Contiamo 250 membri iscritti, ma abbiamo anche un’ampia cerchia di simpatizzanti. La nostra particolarità è che siamo una Chiesa interculturale, con la presenza di persone provenienti da 15 diversi Paesi. Sulla carta, i 2/3 sono italiani, mentre il restante della comunità è costituito dalla componente anglofona, ma osservando la concreta frequenza e pratica ai culti registriamo il contrario.
Questo periodo, indubbiamente così difficile per tutti, tuttavia ha dimostrato che siamo tutti sotto lo stesso cielo. Può essere un’occasione per incrementare rapporti e pratiche ecumeniche, alle quali magari prima non si era pensato?
Devo dire che, nel tempo immediatamente successivo al primo lockdown, abbiamo vissuto una bella esperienza ecumenica, poiché, essendo appunto il locale di culto nel sotterraneo, ci siamo rivolti alla vicina parrocchia del Sacro Volto, chiedendo ospitalità. Questo non ci ha portato a celebrazioni condivise, ma è stato molto significativo che, arrivando noi verso la fine della Messa, ci si potesse fermare, chiacchierare, conoscere, confrontarsi e, poi, avere la nostra celebrazione. Io ho anche partecipato una volta alla Messa domenicale. Inoltre, sicuramente si sono moltiplicate le iniziative online, che sono più facili da organizzare: lì ho notato che c’è un vero desiderio di confronto ecumenico. Io stessa ho avviato una serie di interviste, che ho chiamato «Questa è la mia storia, questa è la mia fede», con le parole d’inizio di un Inno. Sono serate appunto dedicate a storie di uomini e donne che raccontano il loro percorso professionale e di fede. Per esempio, tra gli intervistati di queste ultime settimane c’è stato don Lorenzo Maggioni, del Servizio per l’Ecumenismo e il dialogo della Diocesi, mentre il 6 gennaio intervistiamo don Giuliano Savina, direttore dell’Ufficio nazionale per l’Ecumenismo e il dialogo interreligioso della Conferenza episcopale italiana.
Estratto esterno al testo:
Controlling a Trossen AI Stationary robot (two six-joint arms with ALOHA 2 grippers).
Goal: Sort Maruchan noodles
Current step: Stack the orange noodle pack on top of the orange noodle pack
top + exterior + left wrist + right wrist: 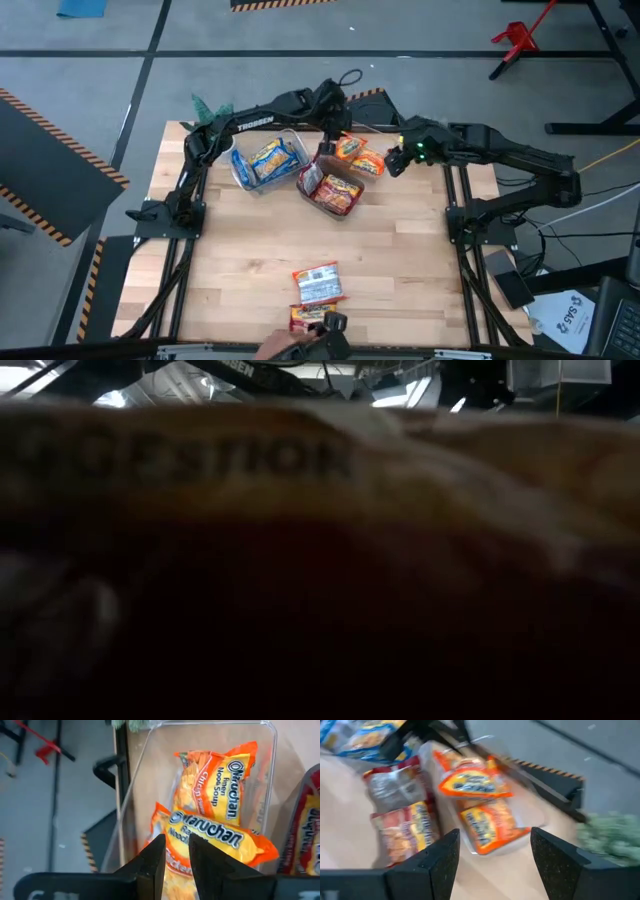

Progetti per il futuro, anche nell’ottica della Settimana di preghiera per l’Unità dei cristiani?
Avremo don Savina come predicatore, durante il culto della domenica. Se riusciremo a organizzare l’evento in presenza sarà a Milano, altrimenti ci collegheremo a distanza secondo il tema di quest’anno.
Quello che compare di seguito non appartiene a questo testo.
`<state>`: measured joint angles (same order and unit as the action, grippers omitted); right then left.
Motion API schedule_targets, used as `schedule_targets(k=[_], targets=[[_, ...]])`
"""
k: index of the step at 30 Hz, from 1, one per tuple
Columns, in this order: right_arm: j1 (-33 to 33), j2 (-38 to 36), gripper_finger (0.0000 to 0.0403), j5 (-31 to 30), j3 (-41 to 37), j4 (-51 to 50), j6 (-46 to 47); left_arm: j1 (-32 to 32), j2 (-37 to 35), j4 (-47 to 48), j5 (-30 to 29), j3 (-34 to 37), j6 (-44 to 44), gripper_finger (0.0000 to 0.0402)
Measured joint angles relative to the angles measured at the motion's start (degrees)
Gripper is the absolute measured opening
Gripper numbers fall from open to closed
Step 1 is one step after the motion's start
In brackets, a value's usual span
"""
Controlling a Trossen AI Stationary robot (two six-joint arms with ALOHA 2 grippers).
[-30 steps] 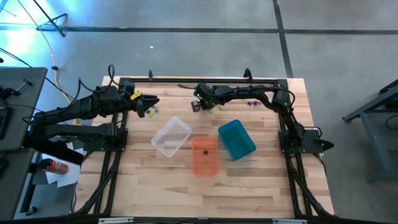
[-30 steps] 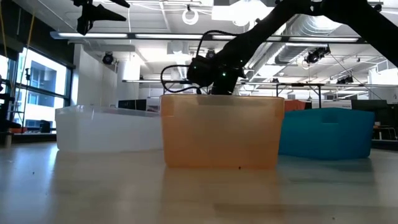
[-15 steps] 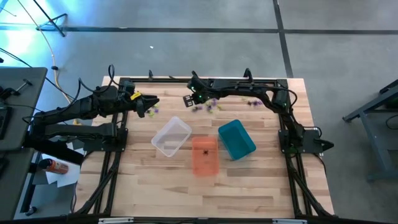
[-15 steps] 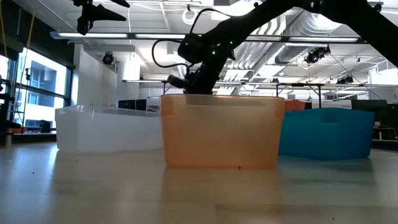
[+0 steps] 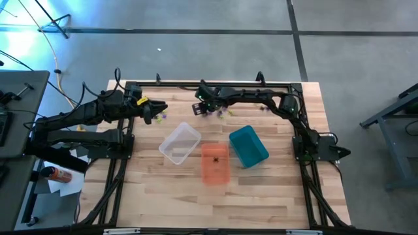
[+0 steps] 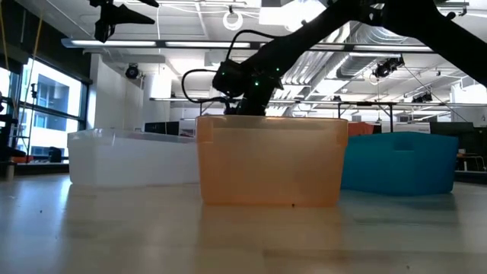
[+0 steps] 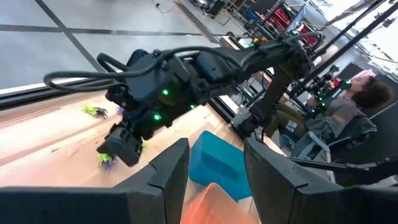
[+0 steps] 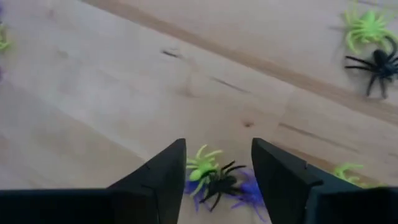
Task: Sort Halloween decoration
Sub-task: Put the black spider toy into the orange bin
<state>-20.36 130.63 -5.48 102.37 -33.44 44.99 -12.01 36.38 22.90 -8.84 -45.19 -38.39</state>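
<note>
The Halloween decoration is small plastic spiders strewn over the table's far part. A green, black and purple cluster lies on the wood just ahead of my right gripper, which hovers over it, open, tilted down; in the high view this gripper is at the far middle. More spiders lie farther off. One black spider lies in the orange bin. My left gripper waits open at the far left, nothing between its fingers.
A clear bin, the orange bin and a teal bin stand side by side mid-table. Loose spiders lie under the right arm and by the left gripper. A person sits beyond the table.
My right gripper has moved toward the table's left edge and a little toward the far edge, rising slightly above the orange bin's rim in the low view. The left arm has kept still.
</note>
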Motion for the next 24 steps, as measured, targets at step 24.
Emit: schedule_targets(k=[24], targets=[[0.85,0.57,0.0117,0.12,0.0,-1.4,1.27,0.0,-0.01,0.0,-0.04,-0.01,0.7,0.0142]])
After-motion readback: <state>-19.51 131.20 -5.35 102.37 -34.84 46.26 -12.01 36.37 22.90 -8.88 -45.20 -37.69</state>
Ha notato che vi sia stata più stanchezza tra i fedeli, anche a livello psicologico, morale e di fede, nel secondo lockdown rispetto al primo?
Sicuramente si è arrivati a questo secondo momento un poco più scoraggiati. Rispetto all’intensità della richiesta di spiritualità nei primi mesi della pandemia, adesso riscontriamo una certa diminuzione, anche perché molte persone continuano a lavorare e a uscire. Nel primo lockdown, invece, avendo forse più tempo a disposizione, si è sentita forte la necessità di approfondire anche l’aspetto spirituale della propria vita e questo è, comunque, un buon segno.